Output every line below exactly, please, omitting pictures.

─── RECORDED DATA

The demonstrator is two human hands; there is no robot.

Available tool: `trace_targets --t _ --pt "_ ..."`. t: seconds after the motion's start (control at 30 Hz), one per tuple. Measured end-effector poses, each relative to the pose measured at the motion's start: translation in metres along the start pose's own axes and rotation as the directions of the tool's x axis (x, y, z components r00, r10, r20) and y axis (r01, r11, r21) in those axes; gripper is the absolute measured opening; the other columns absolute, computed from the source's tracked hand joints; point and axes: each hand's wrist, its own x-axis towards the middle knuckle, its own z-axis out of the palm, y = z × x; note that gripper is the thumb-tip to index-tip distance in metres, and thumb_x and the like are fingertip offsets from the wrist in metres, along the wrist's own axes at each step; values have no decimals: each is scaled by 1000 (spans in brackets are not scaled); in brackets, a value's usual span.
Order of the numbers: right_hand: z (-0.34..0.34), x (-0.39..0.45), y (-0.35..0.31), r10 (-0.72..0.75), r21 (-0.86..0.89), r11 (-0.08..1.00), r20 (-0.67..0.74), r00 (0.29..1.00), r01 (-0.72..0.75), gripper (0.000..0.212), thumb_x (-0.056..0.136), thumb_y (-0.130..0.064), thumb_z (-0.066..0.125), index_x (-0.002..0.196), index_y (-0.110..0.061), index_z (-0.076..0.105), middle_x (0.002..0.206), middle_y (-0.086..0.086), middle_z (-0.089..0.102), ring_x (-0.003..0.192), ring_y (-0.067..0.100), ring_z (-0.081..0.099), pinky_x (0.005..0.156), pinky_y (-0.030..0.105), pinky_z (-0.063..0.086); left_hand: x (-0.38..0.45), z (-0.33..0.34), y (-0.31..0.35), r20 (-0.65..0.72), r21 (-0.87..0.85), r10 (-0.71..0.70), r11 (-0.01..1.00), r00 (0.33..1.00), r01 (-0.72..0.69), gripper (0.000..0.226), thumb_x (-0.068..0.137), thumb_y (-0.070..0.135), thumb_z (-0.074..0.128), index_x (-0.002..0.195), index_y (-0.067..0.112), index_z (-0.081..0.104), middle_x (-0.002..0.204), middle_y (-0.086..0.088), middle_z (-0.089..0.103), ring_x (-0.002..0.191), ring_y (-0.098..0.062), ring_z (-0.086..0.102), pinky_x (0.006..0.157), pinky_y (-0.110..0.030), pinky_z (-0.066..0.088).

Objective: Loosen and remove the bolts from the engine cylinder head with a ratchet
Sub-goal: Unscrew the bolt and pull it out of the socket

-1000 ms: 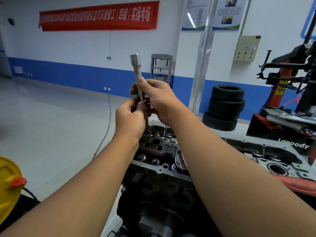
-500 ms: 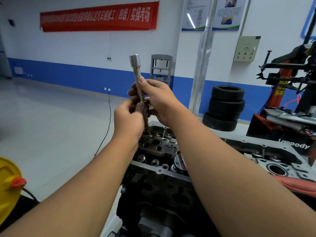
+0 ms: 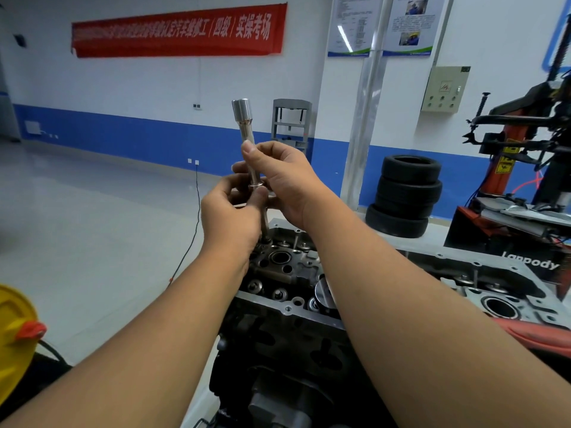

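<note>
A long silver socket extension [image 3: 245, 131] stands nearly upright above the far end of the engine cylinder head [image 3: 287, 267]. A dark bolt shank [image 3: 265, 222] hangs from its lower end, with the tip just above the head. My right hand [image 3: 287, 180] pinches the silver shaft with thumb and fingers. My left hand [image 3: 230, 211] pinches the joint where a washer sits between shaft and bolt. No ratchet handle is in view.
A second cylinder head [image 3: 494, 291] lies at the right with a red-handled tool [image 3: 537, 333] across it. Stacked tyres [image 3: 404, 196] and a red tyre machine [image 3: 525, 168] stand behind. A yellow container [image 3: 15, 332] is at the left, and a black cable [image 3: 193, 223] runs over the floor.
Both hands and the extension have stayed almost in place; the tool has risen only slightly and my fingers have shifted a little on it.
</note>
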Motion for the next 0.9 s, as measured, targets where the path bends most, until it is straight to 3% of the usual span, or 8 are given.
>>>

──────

:: TASK OUTPUT ::
The demonstrator is two human hands; there is no robot.

Available tool: `trace_targets --t _ --pt "_ ..."`. t: seconds after the motion's start (control at 30 Hz), one per tuple. Measured end-effector poses, each relative to the pose measured at the motion's start: translation in metres along the start pose's own axes and rotation as the directions of the tool's x axis (x, y, z components r00, r10, r20) and y axis (r01, r11, r21) in those axes; gripper is the absolute measured opening; the other columns absolute, computed from the source's tracked hand joints; point and axes: each hand's wrist, its own x-axis towards the middle knuckle, its own z-axis out of the palm, y = z × x; note that gripper is the thumb-tip to index-tip distance in metres, and thumb_x and the like are fingertip offsets from the wrist in metres, along the wrist's own axes at each step; values have no decimals: each is scaled by 1000 (spans in brackets are not scaled); in brackets, a value's usual span.
Order of the numbers: right_hand: z (-0.34..0.34), x (-0.39..0.45), y (-0.35..0.31), r10 (-0.72..0.75), r21 (-0.86..0.89), r11 (-0.08..1.00), r20 (-0.67..0.74), r00 (0.29..1.00), r01 (-0.72..0.75), gripper (0.000..0.212), thumb_x (-0.056..0.136), thumb_y (-0.130..0.064), thumb_z (-0.066..0.125), index_x (-0.002..0.196), index_y (-0.110..0.061), index_z (-0.076..0.105), middle_x (0.002..0.206), middle_y (-0.086..0.086), middle_z (-0.089..0.102), ring_x (-0.003..0.192), ring_y (-0.067..0.100), ring_z (-0.081..0.099), pinky_x (0.005..0.156), pinky_y (-0.030..0.105), pinky_z (-0.063..0.086); left_hand: x (-0.38..0.45), z (-0.33..0.34), y (-0.31..0.35), r20 (-0.65..0.72), r21 (-0.87..0.85), r10 (-0.71..0.70), r11 (-0.01..1.00), r00 (0.33..1.00), r01 (-0.72..0.69), gripper (0.000..0.226), thumb_x (-0.068..0.137), thumb_y (-0.070..0.135), thumb_z (-0.074..0.128), index_x (-0.002..0.195), index_y (-0.067..0.112), index_z (-0.081..0.104), middle_x (-0.002..0.204), middle_y (-0.086..0.088), middle_z (-0.089..0.103), ring_x (-0.002..0.191), ring_y (-0.098..0.062), ring_z (-0.086..0.102), pinky_x (0.006..0.157), pinky_y (-0.110..0.030), pinky_z (-0.066..0.088).

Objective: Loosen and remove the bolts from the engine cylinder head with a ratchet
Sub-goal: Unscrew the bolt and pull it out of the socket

-1000 ms: 
-500 ms: 
+0 ms: 

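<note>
A long silver socket extension [image 3: 245, 131] stands nearly upright above the far end of the engine cylinder head [image 3: 287, 267]. A dark bolt shank [image 3: 265, 222] hangs from its lower end, with the tip just above the head. My right hand [image 3: 287, 180] pinches the silver shaft with thumb and fingers. My left hand [image 3: 230, 211] pinches the joint where a washer sits between shaft and bolt. No ratchet handle is in view.
A second cylinder head [image 3: 494, 291] lies at the right with a red-handled tool [image 3: 537, 333] across it. Stacked tyres [image 3: 404, 196] and a red tyre machine [image 3: 525, 168] stand behind. A yellow container [image 3: 15, 332] is at the left, and a black cable [image 3: 193, 223] runs over the floor.
Both hands and the extension have stayed almost in place; the tool has risen only slightly and my fingers have shifted a little on it.
</note>
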Motion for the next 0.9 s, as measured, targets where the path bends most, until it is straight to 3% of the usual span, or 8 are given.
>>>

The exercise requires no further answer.